Dr. Russell Blaylock, author of The Blaylock Wellness Report newsletter, is a nationally recognized board-certified neurosurgeon, health practitioner, author, and lecturer. He attended the Louisiana State University School of Medicine and completed his internship and neurological residency at the Medical University of South Carolina. For 26 years, practiced neurosurgery in addition to having a nutritional practice. He recently retired from his neurosurgical duties to devote his full attention to nutritional research. Dr. Blaylock has authored four books, Excitotoxins: The Taste That Kills, Health and Nutrition Secrets That Can Save Your Life, Natural Strategies for Cancer Patients, and his most recent work, Cellular and Molecular Biology of Autism Spectrum Disorders. Find out what others are saying about Dr. Blaylock by clicking here.
Tags: Soy A Source of Aggression

Soy: A Source of Aggression

By Thursday, 20 January 2011 09:04 AM Current | Bio | Archive

One of the nation’s most powerful industries, in terms of political and lobbying influence, is the soy industry.

Soybeans are grown in unbelievable quantities all over the world. And based on early reports of the potential for one of soy’s chemical components, genistein, to inhibit cancer growth (especially breast cancer), the number of soy products has exploded. Women, especially, are consuming:

• Soy-based milk
• Soy foods
• Soy-based snacks

In fact, soy has become something of an American obsession.

But here is some important research the mainstream media will never report. In a 2004 study, researchers used Syrian hamsters to determine the effect of a soy-based diet on aggressiveness. They found that the animals fed the soy-based diet became more aggressive and had higher testosterone levels compared to animals fed a soy-free diet.

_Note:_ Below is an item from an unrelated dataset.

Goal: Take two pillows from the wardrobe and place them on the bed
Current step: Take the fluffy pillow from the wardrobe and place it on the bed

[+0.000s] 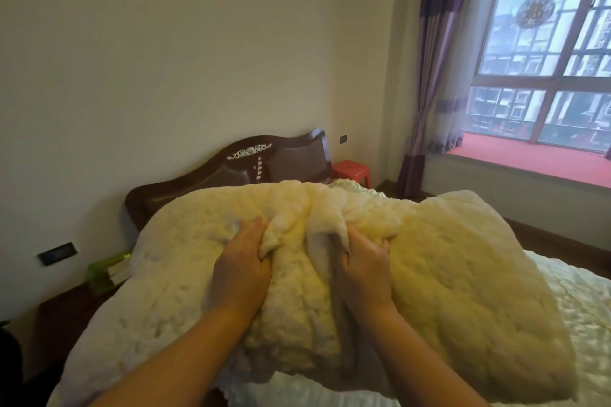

Another study found that rats fed a soy-based diet were less sociable than rats on soy-free diets. Researchers also found that the soy-fed rats tolerated stress less well, and were more anxious than their soy-free counterparts. The soy-fed rats also produced significantly more cortisol with stress; excess cortisol damages the hippocampus — the part of the brain concerned with memory, learning, and behavior.

In 2004, Neal Simon, a professor of behavioral neuroscience, and his co-workers tested a long-term, soy-based diet (including high- and medium-dose soy protein isolates) against a soy-free diet in monkeys. After 15 months on the respective diets, the soy-fed monkeys were significantly more aggressive and tended to be antisocial. There was no increase in testosterone levels.

What about soy’s cancer-inhibiting properties? More recent reports have shown that genistein, the so-called anti-cancer compound found in soy foods, causes fragmentation of DNA in rats eating both low- and high-dose soy diets. Fragmented DNA can lead to cancer and worsening of neurodegenerative brain diseases such as Alzheimer’s. Find more details on how you can keep your brain from the ravages of dementia by reading my report Save Your Brain.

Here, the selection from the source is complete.